Generally, the under-12s will not be admitted to the two CAMHS units. Generally, there will be an individual funding request that will be approved by WHSSC and they will go into child services in Great Ormond Street, Alder Hey, Central Manchester. Occasionally, there will be an 11-year-old who, as part of the assessment, may be considered to go into the CAMHS unit—either they've started secondary school or they are developed enough to go into a CAMHS environment. But that, generally, is the exception to the rule and the numbers are very small.

I was going to say, it's a really specialist area.

I can imagine it is. So, is there any thought being given to developing that kind of provision at all in Wales?

It's about maintaining that expertise as well in that very specialist area. That would be really difficult.

I think we've probably, though WHSSC, funded three patients in three years.

Thank you. That concludes our questions. Can I thank you all for attending and advise you that you will be sent a transcript to check for accuracy, as usual, following the meeting? Thank you very much, all of you.

6. Papurau i’w nodi
6. Papers to note

Okay, item 6, then, is papers to note. Can I just ask Members if they're happy to note all the papers, but just draw your attention to paper to note 6, which is an e-mail to the Cabinet Secretary for Education from Fair Deal for Supply Teachers?

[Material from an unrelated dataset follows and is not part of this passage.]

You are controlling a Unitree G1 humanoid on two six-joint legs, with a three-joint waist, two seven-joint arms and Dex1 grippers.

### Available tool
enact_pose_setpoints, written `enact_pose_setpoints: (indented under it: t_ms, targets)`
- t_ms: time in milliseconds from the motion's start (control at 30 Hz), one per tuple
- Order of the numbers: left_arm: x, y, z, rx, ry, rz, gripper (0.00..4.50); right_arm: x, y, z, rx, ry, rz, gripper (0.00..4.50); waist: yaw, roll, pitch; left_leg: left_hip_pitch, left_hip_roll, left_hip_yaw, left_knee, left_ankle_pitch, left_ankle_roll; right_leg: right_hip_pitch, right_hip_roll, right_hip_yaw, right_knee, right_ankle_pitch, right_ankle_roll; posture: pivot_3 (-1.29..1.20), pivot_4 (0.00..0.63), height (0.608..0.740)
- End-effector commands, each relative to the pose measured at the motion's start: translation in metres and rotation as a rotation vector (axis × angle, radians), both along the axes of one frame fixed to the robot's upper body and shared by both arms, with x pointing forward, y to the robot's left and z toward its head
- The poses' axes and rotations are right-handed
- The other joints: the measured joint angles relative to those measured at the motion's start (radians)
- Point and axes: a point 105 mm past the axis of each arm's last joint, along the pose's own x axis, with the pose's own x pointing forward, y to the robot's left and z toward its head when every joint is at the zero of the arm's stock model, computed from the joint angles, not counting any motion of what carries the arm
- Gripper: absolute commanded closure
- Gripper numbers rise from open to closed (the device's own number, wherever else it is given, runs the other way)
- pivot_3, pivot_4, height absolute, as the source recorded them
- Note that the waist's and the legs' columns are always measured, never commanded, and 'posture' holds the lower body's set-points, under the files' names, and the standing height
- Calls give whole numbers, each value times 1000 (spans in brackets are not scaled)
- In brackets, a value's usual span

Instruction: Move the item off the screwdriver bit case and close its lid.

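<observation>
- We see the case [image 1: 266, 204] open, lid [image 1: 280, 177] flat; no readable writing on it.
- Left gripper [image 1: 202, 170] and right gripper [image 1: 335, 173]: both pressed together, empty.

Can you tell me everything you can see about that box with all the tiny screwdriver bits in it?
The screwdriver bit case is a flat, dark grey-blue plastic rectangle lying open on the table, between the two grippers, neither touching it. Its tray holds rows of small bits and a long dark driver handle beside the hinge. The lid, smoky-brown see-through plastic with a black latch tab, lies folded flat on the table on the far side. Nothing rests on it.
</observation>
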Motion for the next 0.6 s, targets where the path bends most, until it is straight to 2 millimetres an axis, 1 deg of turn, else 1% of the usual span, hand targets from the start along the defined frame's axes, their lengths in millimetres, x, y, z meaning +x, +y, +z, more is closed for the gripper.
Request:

If Members are content, I suggest that we write to the Cabinet Secretary for an update on that and then consider her response when it comes.

7. Cynnig o dan Reol Sefydlog 17.42 i benderfynu gwahardd y cyhoedd o weddill y cyfarfod
7. Motion under Standing Order 17.42 to resolve to exclude the public from the remainder of the meeting

Cynnig:

bod y pwyllgor yn penderfynu gwahardd y cyhoedd o weddill y cyfarfod yn unol â Rheol Sefydlog 17.42(vi).

Motion:

that the committee resolves to exclude the public from the remainder of the meeting in accordance with Standing Order 17.42(vi).

Cynigiwyd y cynnig.

Motion moved.

Item 7, then. Can I propose, in accordance with Standing Order 17.42, that the committee resolves to meet in private for the remainder of the meeting? Are Members content? Thank you.

Derbyniwyd y cynnig.

Daeth rhan gyhoeddus y cyfarfod i ben am 12:54.

Motion agreed.

The public part of the meeting ended at 12:54.